***** EXERCISE DATA *****

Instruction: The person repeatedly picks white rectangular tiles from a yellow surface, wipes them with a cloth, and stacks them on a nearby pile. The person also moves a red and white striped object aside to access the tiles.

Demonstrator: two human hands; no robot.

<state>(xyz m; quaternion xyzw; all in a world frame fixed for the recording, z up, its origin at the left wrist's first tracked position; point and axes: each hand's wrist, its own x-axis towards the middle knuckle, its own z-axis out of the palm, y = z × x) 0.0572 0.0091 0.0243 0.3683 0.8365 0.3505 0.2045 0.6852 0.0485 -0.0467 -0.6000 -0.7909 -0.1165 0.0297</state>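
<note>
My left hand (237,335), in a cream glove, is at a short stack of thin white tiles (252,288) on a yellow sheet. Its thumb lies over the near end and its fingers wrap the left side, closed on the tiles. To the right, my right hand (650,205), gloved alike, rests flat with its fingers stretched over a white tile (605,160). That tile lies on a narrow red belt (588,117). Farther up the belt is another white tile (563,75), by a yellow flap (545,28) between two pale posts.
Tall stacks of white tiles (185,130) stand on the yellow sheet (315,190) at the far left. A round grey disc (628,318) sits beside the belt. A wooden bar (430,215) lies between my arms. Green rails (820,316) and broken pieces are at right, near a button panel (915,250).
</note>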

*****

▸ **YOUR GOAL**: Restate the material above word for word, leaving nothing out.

▸ **EXERCISE RESULT**:
Instruction: The person repeatedly picks white rectangular tiles from a yellow surface, wipes them with a cloth, and stacks them on a nearby pile. The person also moves a red and white striped object aside to access the tiles.

Demonstrator: two human hands; no robot.

<state>(xyz m; quaternion xyzw; all in a world frame fixed for the recording, z up, its origin at the left wrist's first tracked position; point and axes: each hand's wrist, its own x-axis towards the middle knuckle, its own z-axis out of the palm, y = z × x) 0.0572 0.0091 0.0243 0.3683 0.8365 0.3505 0.2045 0.6852 0.0485 -0.0467 -0.6000 -0.7909 -0.1165 0.0297</state>
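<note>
My left hand (237,335), in a cream glove, is at a short stack of thin white tiles (252,288) on a yellow sheet. Its thumb lies over the near end and its fingers wrap the left side, closed on the tiles. To the right, my right hand (650,205), gloved alike, rests flat with its fingers stretched over a white tile (605,160). That tile lies on a narrow red belt (588,117). Farther up the belt is another white tile (563,75), by a yellow flap (545,28) between two pale posts.
Tall stacks of white tiles (185,130) stand on the yellow sheet (315,190) at the far left. A round grey disc (628,318) sits beside the belt. A wooden bar (430,215) lies between my arms. Green rails (820,316) and broken pieces are at right, near a button panel (915,250).
</note>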

The output is finished and nothing more is needed.